Posted by SussexMummy | Posted in Information | Posted on 15-09-2015
We love books in our house. The boys get a story read to them every night before bed, and their bookcase is bursting with books for them to choose from. Little Dude has a small box of books in his room which he can pick up and look at, and there’s also a pile of them in the playroom. You’re more likely to find him with his head in a book than Little Man, but with him now off at school I expect his interest in books will explode as he learns to read.
Learning to read is such an exciting adventure for children, opening up a whole new world for them of independence and discovery. I couldn’t imagine not being able to read, but research has found that many children are leaving primary school unable to read well, and struggle to ever catch up. The Read On, Get On campaign is out to fix that, and ensure that by 2025 all primary school leavers are confident readers. I can’t wait to help and encourage Little Man on his reading journey so I’m a big supporter of this campaign.
Read On. Get On. aims to get all children reading well by the age of 11. Our reports set out this challenge and some of the solutions:
2. Reading England’s Future (November 2014) maps how well the poorest children across England read, showing that some parts of England are doing vastly better than others at getting the poorest children reading
3. The Power Of Reading (April 2015) sets out our policy calls for the government in England to unlock every child’s potential through reading
4. Ready to Read reports for England and Scotland (June 2015) highlight the importance of closing the gap in early language skills so that every child can read well. Ready to Read reports for Wales and Northern Ireland are coming soon in September 2015.

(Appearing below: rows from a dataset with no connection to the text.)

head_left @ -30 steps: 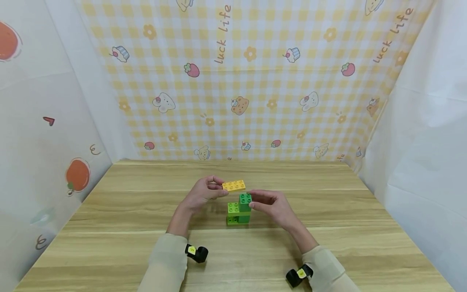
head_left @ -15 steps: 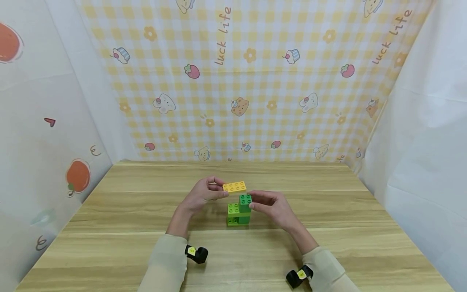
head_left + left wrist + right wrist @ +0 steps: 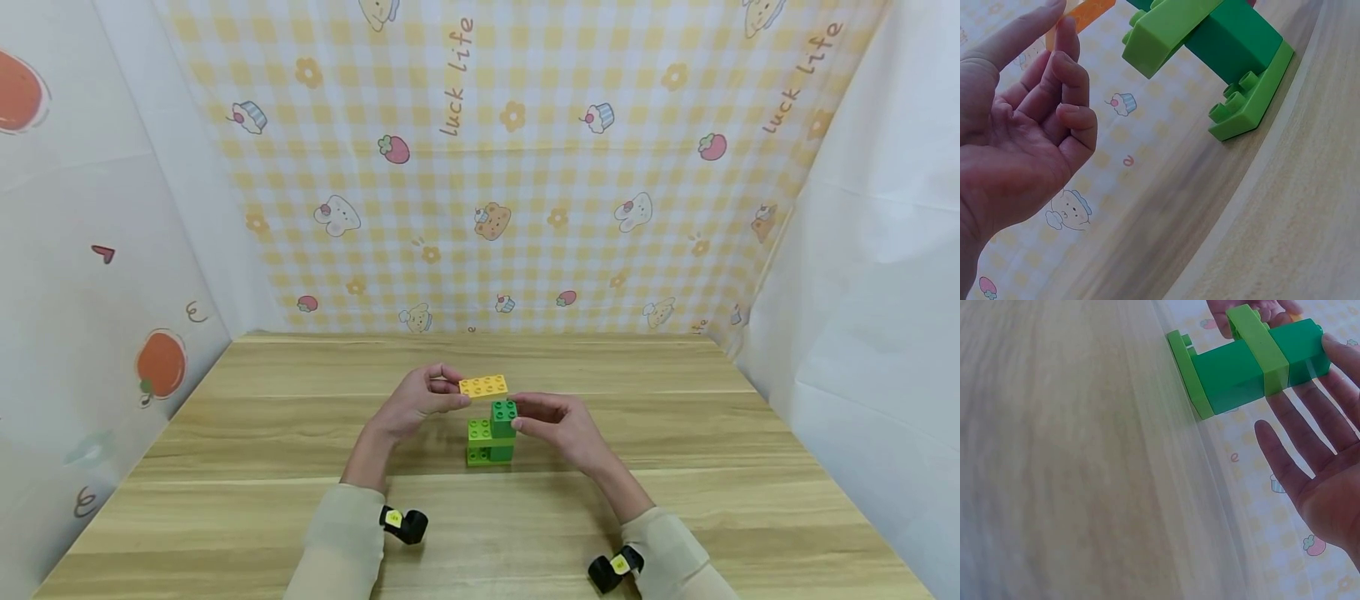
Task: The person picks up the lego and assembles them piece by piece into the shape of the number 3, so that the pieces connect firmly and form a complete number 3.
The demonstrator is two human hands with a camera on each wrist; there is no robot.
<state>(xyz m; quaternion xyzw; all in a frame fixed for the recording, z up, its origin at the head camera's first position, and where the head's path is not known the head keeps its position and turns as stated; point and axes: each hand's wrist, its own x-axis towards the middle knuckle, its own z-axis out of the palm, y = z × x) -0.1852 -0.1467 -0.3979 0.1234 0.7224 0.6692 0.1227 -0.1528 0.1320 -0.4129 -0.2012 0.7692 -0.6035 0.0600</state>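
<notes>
My left hand (image 3: 416, 406) pinches the left end of a flat yellow toy building brick (image 3: 484, 386) between thumb and fingers, its studs facing up. In the head view that brick appears just above and behind a small upright stack. On top of the stack sits a dark green block (image 3: 504, 419), which my right hand (image 3: 558, 427) grips from the right, thumb in front. Below it come a light green plate (image 3: 1260, 350), another dark green block (image 3: 1229, 375) and a light green base plate (image 3: 1254, 112) on the table. Both light green plates stick out to the left, bare studs showing.
The wooden table (image 3: 480, 533) spreads around the stack. A yellow checked cloth (image 3: 450, 183) hangs behind its back edge, with white sheets (image 3: 862, 250) at both sides. Each sleeve cuff carries a small black camera (image 3: 405, 525).
The yellow brick has edged slightly to the right in my left hand. My right hand keeps its grip on the top block, and the head view has shifted a little.
</notes>
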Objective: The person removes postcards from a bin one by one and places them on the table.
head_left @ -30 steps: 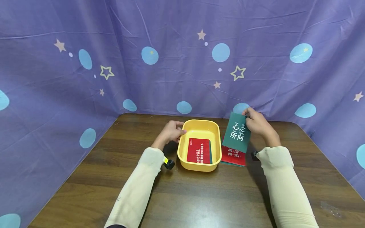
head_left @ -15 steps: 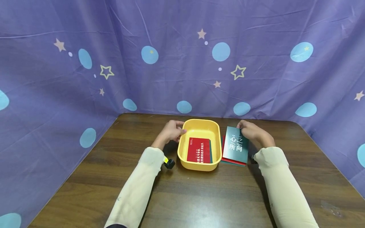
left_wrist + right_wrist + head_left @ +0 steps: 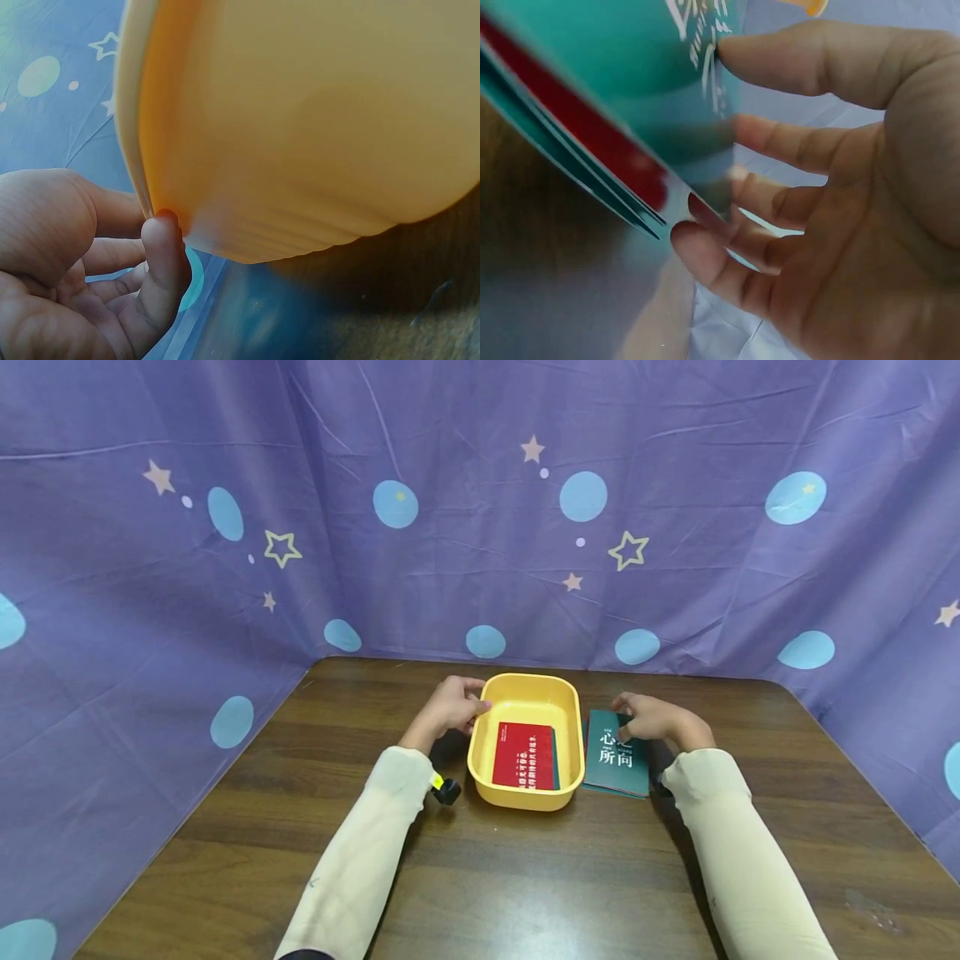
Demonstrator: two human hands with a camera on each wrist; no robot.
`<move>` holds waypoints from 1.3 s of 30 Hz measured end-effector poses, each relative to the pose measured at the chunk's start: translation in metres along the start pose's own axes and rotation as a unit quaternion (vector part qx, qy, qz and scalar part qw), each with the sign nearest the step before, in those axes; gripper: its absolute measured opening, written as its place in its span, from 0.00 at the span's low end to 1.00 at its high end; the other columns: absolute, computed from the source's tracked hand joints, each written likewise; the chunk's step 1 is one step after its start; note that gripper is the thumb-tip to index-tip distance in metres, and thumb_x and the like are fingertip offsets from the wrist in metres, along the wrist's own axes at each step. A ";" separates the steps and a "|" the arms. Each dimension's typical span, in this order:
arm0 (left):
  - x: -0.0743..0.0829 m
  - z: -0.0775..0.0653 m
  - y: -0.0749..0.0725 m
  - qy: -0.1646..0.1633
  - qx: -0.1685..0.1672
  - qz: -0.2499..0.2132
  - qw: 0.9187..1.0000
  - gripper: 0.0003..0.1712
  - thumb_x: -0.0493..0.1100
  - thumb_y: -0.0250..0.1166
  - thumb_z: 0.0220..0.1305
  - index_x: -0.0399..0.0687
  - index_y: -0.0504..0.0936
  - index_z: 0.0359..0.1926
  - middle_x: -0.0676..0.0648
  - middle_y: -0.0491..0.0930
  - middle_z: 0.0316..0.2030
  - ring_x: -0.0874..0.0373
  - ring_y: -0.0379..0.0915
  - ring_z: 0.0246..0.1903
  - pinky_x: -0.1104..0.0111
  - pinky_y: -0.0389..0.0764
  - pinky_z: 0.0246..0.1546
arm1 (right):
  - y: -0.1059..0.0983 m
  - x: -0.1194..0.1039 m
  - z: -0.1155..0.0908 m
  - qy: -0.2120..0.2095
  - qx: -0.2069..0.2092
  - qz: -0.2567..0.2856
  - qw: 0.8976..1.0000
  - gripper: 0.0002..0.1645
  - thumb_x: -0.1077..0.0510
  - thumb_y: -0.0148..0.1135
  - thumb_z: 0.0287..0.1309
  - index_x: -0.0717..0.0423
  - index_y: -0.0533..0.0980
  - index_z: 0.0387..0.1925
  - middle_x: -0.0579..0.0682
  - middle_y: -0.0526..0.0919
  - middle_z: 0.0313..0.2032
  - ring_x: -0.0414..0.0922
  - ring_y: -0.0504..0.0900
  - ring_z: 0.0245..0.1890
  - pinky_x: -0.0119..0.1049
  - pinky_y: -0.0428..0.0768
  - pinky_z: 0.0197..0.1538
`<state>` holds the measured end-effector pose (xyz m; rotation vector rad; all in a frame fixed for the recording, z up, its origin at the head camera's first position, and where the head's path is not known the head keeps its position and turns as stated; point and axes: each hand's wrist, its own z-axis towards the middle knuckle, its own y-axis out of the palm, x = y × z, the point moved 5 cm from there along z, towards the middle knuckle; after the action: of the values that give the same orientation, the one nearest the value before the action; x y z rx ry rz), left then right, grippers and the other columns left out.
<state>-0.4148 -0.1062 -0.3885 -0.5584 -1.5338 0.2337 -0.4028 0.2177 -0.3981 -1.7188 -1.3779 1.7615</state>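
Note:
My left hand [image 3: 450, 703] pinches the left rim of a yellow plastic tray [image 3: 483, 785] between thumb and fingers; the left wrist view shows the thumb and forefinger on the rim of the tray wall [image 3: 300, 112]. Inside the tray lies a red card [image 3: 522, 756] with white characters, over a green one. To the right of the tray, a green card [image 3: 617, 764] with white characters tops a stack of red and green cards [image 3: 592, 135]. My right hand [image 3: 660, 720] has its thumb over the top card's face and its loosely spread fingers at the stack's edge.
The brown wooden table [image 3: 480, 877] stretches out in front of the tray and to both sides. A purple curtain [image 3: 465, 593] with stars and blue spots hangs behind it. Some clear film [image 3: 870, 910] lies near the right edge.
My right hand has lowered the green card onto the red card of the stack, and its grip on the corner has loosened. The left hand and tray have stayed put.

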 end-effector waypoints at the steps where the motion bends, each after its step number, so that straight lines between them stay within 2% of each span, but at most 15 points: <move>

So what can you do? Well there are lots of activities you can do with your children to encourage language and reading, and most of them are just simple day to day things which you no doubt do anyway. The Read On, Get On website is packed with tips but my top three are:
- When talking with your child or looking at books together, help them to focus on what you are saying: Turn off the TV, the radio or the mobile. Removing distractions helps your child.
- Conversations are more than questions and answers. When you talk to your child, try to comment on what they say and do. In the park, say something like “I love going down slides”. Then wait to hear what your child says next.
- When sharing stories together, comment on what your child shows an interest in. Repeat back to your child what you know they meant, even if they didn’t say it quite right. This helps encourage them to keep trying.
The campaign was launched recently in Brighton at Costa Coffee, one of the partners. Janet Ellis hosted a gathering where books and reading was the talk of the day.